> **Exercise brief**
Every line below is to be set down again exactly; any image stays out.

> **Dataset extract**
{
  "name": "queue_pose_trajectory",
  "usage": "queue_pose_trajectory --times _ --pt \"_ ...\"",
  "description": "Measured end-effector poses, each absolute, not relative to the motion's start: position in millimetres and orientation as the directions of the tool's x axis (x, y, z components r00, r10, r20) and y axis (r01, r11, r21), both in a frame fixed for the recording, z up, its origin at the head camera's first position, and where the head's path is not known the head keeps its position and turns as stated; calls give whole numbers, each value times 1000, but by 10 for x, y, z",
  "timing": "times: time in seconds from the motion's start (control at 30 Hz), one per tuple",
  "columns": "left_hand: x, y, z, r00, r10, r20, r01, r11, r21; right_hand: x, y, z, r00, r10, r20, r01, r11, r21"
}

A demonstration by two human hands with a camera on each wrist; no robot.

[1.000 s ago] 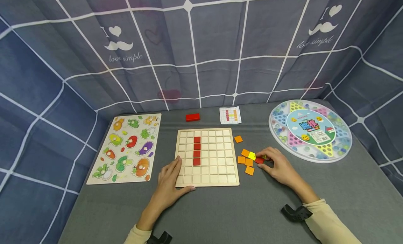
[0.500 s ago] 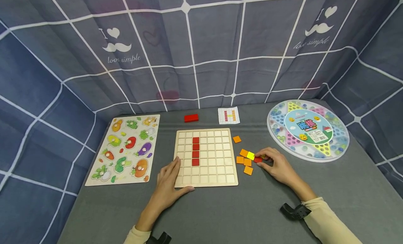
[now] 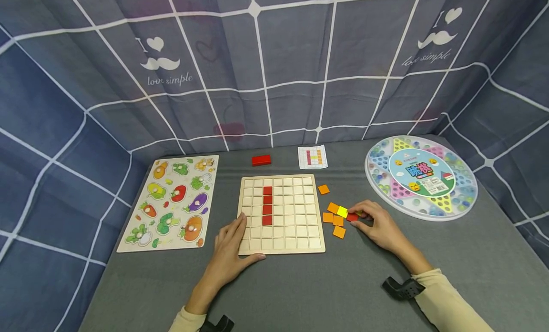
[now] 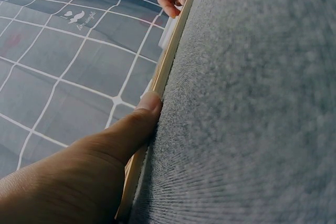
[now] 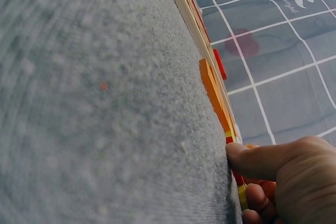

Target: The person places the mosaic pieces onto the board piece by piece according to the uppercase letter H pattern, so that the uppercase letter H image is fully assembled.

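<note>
A: Where is the red tile (image 3: 352,217) at the right hand (image 3: 379,227)?

B: On the bench (image 3: 300,294), to the right of the wooden board (image 3: 296,230), tucked against a yellow tile (image 3: 342,212) and close to the loose orange tiles (image 3: 338,220). Thumb and forefinger pinch it from opposite sides; I can't tell whether it has left the cloth. A sliver of yellow shows under the same fingers.

A: And the left hand (image 3: 230,246)?

B: Grasping nothing. Its fingers lie straight along the board's left side, with the thumb against the near edge.

A: How would you expect the tile to handle?

B: Light and stiff, I'd judge, likely wood or plastic. The face looks smooth, so it may slide under a fingertip. Not fragile, but thin, so there's little edge to catch.

A: Best hold?

B: Two opposite edges, thumb and forefinger, keeping the fingertips high so they clear the cell walls. Pinching low could drag the neighbouring yellow along.

A: The board itself?

B: Flat, rigid, probably light enough to skid on the cloth, so steadying it by the rim makes sense. Four red tiles (image 3: 268,210) sit in its third column from the left; a pressing palm might disturb those.
</note>
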State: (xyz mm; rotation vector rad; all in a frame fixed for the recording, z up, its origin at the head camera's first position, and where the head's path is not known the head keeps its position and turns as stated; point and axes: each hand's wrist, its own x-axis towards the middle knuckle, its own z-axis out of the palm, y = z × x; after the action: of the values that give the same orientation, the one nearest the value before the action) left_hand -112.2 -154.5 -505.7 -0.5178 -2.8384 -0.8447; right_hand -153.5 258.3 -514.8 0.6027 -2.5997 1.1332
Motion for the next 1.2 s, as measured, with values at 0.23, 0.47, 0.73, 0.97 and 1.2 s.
queue_pose_trajectory --times 0.23,0.47,0.73,0.97,1.2 --pt "-1128 -1545 -5054 -930 287 229 366 780 508 -1535 2579 -5148 -888 -273 371 -457 622 -636" --pt "-1126 -1545 -5051 -928 291 233 371 776 510 -1529 2582 -5153 -889 -275 365 -454 624 -636" --pt "-1127 -1543 -5054 -929 289 230 368 776 512 -1534 2575 -5160 -890 -273 364 -452 624 -637" --pt "-1126 -1544 -5050 -928 289 234 370 779 506 -1526 2568 -5160 -888 -265 375 -455 624 -635" --pt "-1129 -1548 -5057 -929 291 228 368 789 492 -1522 2566 -5182 -881 -253 400 -464 631 -622"
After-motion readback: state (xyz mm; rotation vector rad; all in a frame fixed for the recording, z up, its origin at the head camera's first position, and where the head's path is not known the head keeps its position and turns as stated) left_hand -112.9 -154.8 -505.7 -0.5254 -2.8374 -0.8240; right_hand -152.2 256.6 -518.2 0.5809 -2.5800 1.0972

> **Solution for this exercise**
{
  "name": "queue_pose_trajectory",
  "usage": "queue_pose_trajectory --times _ --pt \"_ ...\"",
  "description": "Measured end-effector poses, each absolute, not relative to the motion's start: position in millimetres and orientation as the directions of the tool's x axis (x, y, z components r00, r10, r20) and y axis (r01, r11, r21), both in a frame fixed for the recording, z up, its origin at the head camera's first position, and where the head's path is not known the head keeps its position and turns as stated; calls give whole numbers, each value times 1000, but by 10 for x, y, z",
  "timing": "times: time in seconds from the motion's start (control at 30 Hz), one per tuple",
  "columns": "left_hand: x, y, z, r00, r10, r20, r01, r11, r21; right_hand: x, y, z, r00, r10, r20, r01, r11, r21"
}

A demonstration by two human hands with a camera on each wrist; no robot.

[1.000 s ago] 
[0.500 s ago] 
[now] 
[now] 
[now] 

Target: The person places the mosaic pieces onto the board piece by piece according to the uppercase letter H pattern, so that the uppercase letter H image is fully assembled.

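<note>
A: Where is the red tile (image 3: 352,217) at the right hand (image 3: 379,227)?

B: On the bench (image 3: 300,294), to the right of the wooden board (image 3: 296,230), tucked against a yellow tile (image 3: 342,212) and close to the loose orange tiles (image 3: 338,220). Thumb and forefinger pinch it from opposite sides; I can't tell whether it has left the cloth. A sliver of yellow shows under the same fingers.

A: And the left hand (image 3: 230,246)?

B: Grasping nothing. Its fingers lie straight along the board's left side, with the thumb against the near edge.

A: How would you expect the tile to handle?

B: Light and stiff, I'd judge, likely wood or plastic. The face looks smooth, so it may slide under a fingertip. Not fragile, but thin, so there's little edge to catch.

A: Best hold?

B: Two opposite edges, thumb and forefinger, keeping the fingertips high so they clear the cell walls. Pinching low could drag the neighbouring yellow along.

A: The board itself?

B: Flat, rigid, probably light enough to skid on the cloth, so steadying it by the rim makes sense. Four red tiles (image 3: 268,210) sit in its third column from the left; a pressing palm might disturb those.
</note>
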State: (xyz mm; rotation vector rad; all in a frame fixed for the recording, z up, its origin at the head camera's first position, and where the head's path is not known the head keeps its position and turns as stated; point and axes: each hand's wrist, its own x-axis towards the middle knuckle, its own z-axis out of the palm, y = z × x; after the action: of the values that give the same orientation, the one nearest the value before the action) left_hand -112.2 -154.5 -505.7 -0.5178 -2.8384 -0.8447; right_hand -153.5 258.3 -514.8 0.6027 -2.5997 1.1332
Motion for the next 1.2 s, as measured, with values at 0.23, 0.47, 0.73, 0.97 and 1.2 s.
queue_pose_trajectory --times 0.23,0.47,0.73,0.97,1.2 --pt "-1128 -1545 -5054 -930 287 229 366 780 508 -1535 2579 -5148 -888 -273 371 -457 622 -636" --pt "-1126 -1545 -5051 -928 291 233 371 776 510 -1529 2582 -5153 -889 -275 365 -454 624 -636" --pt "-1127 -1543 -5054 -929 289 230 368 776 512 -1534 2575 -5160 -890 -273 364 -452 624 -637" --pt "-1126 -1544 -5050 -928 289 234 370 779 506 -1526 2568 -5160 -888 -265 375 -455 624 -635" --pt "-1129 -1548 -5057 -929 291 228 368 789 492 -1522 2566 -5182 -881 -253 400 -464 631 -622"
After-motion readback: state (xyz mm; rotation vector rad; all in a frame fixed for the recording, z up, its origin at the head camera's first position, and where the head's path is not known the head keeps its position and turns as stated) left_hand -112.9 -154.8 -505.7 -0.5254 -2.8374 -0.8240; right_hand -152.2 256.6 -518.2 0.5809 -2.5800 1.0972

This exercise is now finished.